_WHAT NEEDS TO BE DONE_. Write the listing below out again exactly, though only as far as the line with "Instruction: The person", which is included.

_DATA FOR REVIEW_.
......
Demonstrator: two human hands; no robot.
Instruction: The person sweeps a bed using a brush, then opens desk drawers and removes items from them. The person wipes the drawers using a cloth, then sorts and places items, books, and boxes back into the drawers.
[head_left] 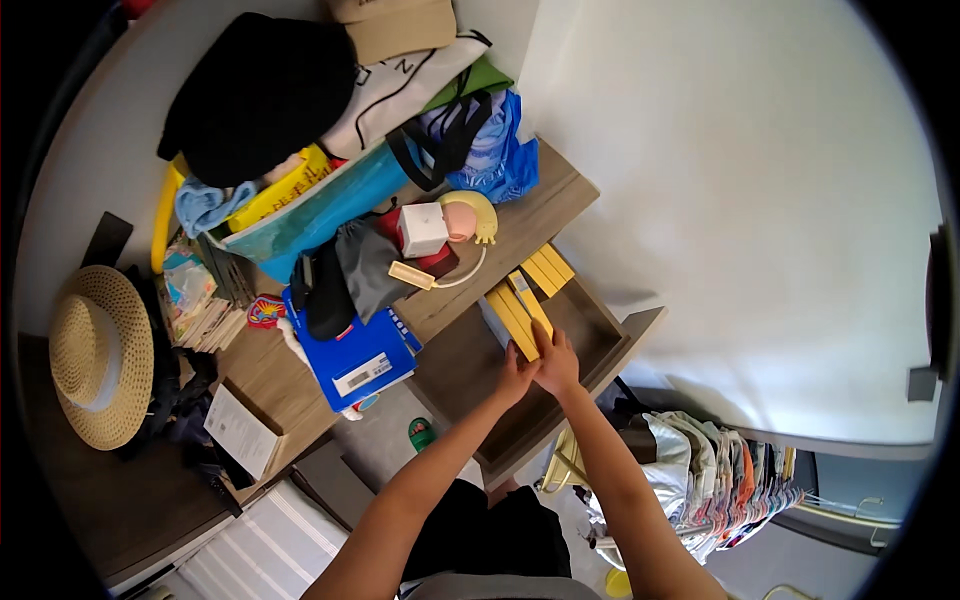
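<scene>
An open wooden drawer (595, 335) lies in front of me below the desk top. In it sits a row of narrow yellow boxes (512, 318), side by side. My left hand (516, 376) is closed at the near left end of the row, fingers against it. Right beside it, my right hand (557, 364) grips the near right end, with its fingers over the yellow edge. The two hands almost touch. Several more yellow boxes (548, 270) lie at the back of the drawer, apart from my hands. My palms hide part of the near ends.
On the wooden desk (555, 185) stand a blue bin (330, 205) of bags and cloths, a white cube (423, 230), a grey pouch (368, 268) and a blue folder (355, 355). A straw hat (98, 355) is at left. Hanging clothes (700, 465) are at right; a green slipper (421, 434) lies below.
</scene>
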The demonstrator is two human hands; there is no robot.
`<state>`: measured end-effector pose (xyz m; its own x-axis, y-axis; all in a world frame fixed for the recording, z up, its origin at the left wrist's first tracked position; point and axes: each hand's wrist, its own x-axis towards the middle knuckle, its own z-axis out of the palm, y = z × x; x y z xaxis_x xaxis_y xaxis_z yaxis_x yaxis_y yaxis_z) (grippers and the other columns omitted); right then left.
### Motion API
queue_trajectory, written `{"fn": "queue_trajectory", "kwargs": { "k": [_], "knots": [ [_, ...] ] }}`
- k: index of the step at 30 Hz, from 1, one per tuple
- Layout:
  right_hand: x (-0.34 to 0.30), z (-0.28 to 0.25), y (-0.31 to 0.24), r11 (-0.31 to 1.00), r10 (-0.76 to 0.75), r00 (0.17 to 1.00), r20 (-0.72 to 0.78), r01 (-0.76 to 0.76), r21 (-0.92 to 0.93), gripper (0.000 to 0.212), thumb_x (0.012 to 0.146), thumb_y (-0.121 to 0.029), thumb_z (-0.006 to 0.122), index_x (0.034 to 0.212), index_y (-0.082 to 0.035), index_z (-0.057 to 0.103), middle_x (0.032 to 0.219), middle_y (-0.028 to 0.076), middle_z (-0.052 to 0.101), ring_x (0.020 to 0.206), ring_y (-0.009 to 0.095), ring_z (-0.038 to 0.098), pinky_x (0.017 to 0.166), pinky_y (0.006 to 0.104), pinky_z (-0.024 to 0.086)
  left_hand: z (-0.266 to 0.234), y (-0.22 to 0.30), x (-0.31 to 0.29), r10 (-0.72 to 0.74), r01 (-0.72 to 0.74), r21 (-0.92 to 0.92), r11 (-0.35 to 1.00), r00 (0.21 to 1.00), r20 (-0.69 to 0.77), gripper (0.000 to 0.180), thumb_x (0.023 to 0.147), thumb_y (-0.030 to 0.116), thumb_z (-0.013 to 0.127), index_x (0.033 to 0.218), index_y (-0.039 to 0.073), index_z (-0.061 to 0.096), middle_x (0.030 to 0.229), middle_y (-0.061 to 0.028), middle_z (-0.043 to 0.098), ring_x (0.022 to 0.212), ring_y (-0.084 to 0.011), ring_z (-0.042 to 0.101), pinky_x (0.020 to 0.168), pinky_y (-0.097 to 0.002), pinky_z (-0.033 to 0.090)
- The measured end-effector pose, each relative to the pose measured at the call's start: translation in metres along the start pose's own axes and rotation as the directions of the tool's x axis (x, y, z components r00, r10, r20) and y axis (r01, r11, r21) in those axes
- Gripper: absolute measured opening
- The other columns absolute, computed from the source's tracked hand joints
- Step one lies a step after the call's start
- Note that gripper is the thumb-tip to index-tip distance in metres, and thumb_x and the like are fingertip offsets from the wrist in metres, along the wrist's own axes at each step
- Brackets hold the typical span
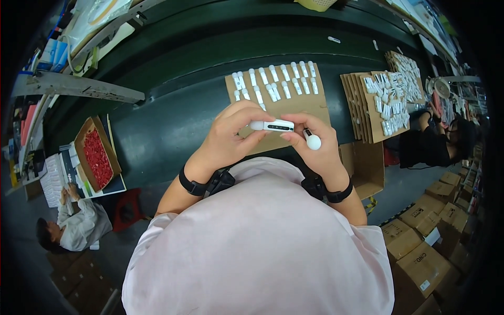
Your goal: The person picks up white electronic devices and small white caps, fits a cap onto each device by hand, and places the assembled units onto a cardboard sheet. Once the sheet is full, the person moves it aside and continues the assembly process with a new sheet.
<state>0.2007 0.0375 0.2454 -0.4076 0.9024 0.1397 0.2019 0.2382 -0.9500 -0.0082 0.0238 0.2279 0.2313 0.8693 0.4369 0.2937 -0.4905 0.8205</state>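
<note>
A small white wand-shaped device (278, 125), with a rounded head and a black button strip, lies level between my two hands above the cardboard sheet. My left hand (228, 134) pinches it near the rounded head. The fingertips of my right hand (321, 144) grip its other end. Tucked in the same right hand is a second white device (313, 142), its ball-shaped head pointing toward me. Beyond my hands, several similar devices (286, 89) stand or lie in two rough rows on the cardboard sheet (314, 109).
Stacked cardboard sheets (357, 113) carrying many white devices stand at right, above an open carton (362, 176). At left is a box of small red parts (107, 170). Loose devices (334, 40) lie on the green surface behind. People work at both sides; cartons (422, 268) fill the lower right.
</note>
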Motion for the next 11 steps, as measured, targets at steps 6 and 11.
{"fn": "queue_trajectory", "kwargs": {
  "k": [6,11],
  "knots": [
    [-0.002,-0.001,0.008,0.989,-0.132,0.990,-0.052,0.127,-0.080,0.026,0.076,0.005,0.070,0.100,-0.003,0.065,0.084,0.002,0.057,0.064,0.009,0.044,0.058,0.0221,0.037,0.000,-0.004,-0.008,-0.216,0.220,-0.320,0.922,0.975,0.046,0.030,0.080,0.007,0.073,0.107,0.004,0.061,0.097,-0.0068,0.062,0.090,-0.0176,0.059,0.084,-0.0281,0.046],
    [-0.003,0.000,0.010,0.964,-0.155,0.988,0.002,0.152,-0.219,0.029,0.075,0.005,0.071,0.101,-0.006,0.065,0.088,0.003,0.059,0.063,0.014,0.045,0.059,0.0249,0.039,0.001,-0.021,-0.018,-0.305,0.335,-0.324,0.885,0.942,0.139,0.037,0.084,0.021,0.072,0.115,0.006,0.058,0.104,-0.0077,0.061,0.096,-0.0189,0.058,0.088,-0.0280,0.045]
  ]
}}
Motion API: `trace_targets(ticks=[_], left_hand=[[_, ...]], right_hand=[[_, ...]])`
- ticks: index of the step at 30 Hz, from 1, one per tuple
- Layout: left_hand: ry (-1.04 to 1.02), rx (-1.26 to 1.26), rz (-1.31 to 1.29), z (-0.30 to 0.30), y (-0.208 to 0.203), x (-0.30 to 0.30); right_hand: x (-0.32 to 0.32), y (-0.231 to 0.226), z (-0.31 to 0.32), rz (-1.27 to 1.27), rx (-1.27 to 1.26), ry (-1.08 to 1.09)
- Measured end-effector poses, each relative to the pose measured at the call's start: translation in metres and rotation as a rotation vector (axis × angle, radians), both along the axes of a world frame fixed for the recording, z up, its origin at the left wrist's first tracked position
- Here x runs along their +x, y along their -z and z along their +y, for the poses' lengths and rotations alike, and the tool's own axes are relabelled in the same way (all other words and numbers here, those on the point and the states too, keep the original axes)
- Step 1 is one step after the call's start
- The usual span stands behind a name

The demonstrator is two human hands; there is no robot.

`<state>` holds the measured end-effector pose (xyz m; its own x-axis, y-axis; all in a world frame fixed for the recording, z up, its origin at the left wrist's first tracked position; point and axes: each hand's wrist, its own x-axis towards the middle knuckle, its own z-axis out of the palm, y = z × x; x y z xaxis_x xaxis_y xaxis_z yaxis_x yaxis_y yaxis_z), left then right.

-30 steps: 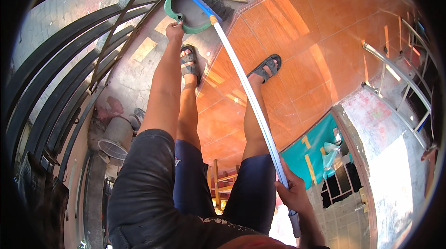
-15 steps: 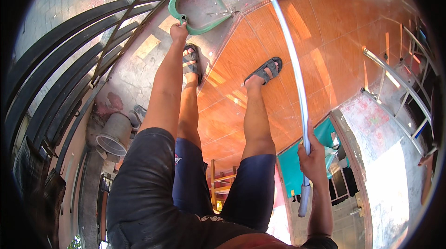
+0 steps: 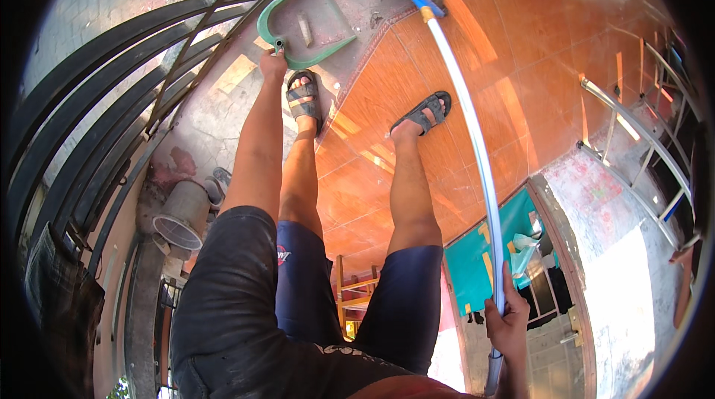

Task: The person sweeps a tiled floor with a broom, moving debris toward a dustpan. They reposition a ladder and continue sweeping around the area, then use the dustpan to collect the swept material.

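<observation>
My left hand point(image 3: 273, 64) is closed on the handle of a green dustpan point(image 3: 332, 51), which sits low over the grey concrete at the upper left. Between its green walls lies a short, pale, stick-like piece point(image 3: 304, 30). On the right, my right hand point(image 3: 509, 318) grips a long white-and-blue broom point(image 3: 471, 112) near the end of its handle. The broom's blue head and dark bristles rest at the top, by the concrete's border with the tiles, just right of the dustpan's open side.
Orange floor tiles point(image 3: 514, 49) spread to the right. A black metal fence point(image 3: 104, 79) runs along the left, with a grey bucket point(image 3: 181, 214) beside it. A metal rack point(image 3: 648, 138) stands at the right. My sandalled feet are between the dustpan and the broom.
The broom head has swept left towards the dustpan and my right hand has come down. The pale piece has moved from the concrete to between the dustpan's walls. The dustpan has shifted slightly left.
</observation>
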<state>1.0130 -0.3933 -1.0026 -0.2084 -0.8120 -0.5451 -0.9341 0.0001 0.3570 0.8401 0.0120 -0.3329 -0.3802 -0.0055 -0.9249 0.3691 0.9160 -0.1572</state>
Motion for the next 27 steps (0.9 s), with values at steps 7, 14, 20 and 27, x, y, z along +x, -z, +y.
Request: trace_targets(ticks=[7,14,20,27], left_hand=[[-0.202,0.105,-0.073,0.017,0.0,0.053],[-0.475,0.35,-0.024,0.035,0.004,0.047],[-0.298,0.195,-0.029,0.058,-0.006,0.044],[-0.399,0.014,-0.126,0.074,-0.02,0.064]], right_hand=[[-0.011,0.134,-0.043,0.223,-0.073,-0.084],[0.039,0.114,-0.049,0.017,-0.215,-0.334],[0.019,0.041,-0.014,-0.297,-0.071,-0.336],[-0.002,0.002,0.04,-0.107,-0.065,-0.246]])
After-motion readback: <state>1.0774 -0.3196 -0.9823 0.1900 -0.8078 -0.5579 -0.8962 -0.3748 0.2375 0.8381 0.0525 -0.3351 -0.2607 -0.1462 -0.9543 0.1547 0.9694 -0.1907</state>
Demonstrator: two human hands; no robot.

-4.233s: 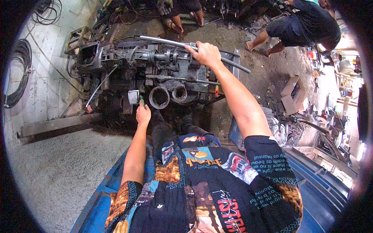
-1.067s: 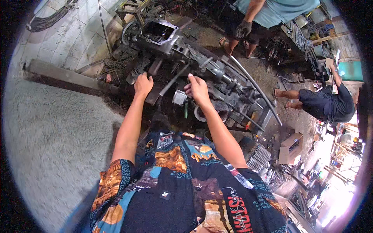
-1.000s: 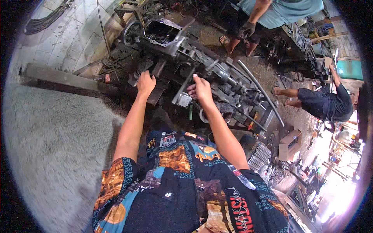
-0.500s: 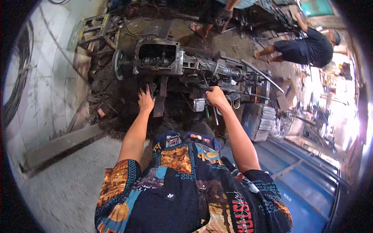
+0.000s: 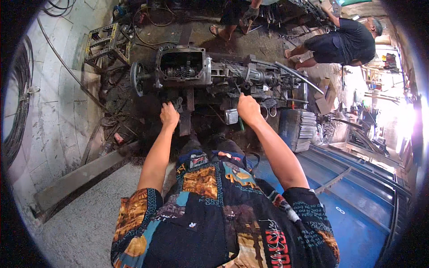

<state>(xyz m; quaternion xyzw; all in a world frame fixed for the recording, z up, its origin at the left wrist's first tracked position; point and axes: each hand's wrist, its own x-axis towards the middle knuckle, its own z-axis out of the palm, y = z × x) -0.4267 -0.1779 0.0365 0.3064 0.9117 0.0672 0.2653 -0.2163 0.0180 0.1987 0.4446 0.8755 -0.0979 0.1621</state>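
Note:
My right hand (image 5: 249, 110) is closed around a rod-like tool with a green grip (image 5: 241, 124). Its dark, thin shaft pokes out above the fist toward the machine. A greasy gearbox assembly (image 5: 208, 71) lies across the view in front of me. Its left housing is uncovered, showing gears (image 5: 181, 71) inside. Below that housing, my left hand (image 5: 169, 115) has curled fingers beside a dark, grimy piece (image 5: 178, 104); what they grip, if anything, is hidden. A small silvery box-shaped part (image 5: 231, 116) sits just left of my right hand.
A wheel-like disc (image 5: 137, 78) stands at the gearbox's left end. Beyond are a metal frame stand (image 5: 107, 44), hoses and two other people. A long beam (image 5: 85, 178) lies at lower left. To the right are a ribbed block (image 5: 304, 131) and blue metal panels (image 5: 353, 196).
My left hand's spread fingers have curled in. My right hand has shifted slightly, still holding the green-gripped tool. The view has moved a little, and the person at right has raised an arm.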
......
_RESPONSE_.
Demonstrator: two human hands; no robot.
Instruction: The person sweeps a bed using a brush, then opens desk drawers and removes items from them. The person wipes the drawers using a cloth, then sorts and places items, books, and boxes back into the drawers.

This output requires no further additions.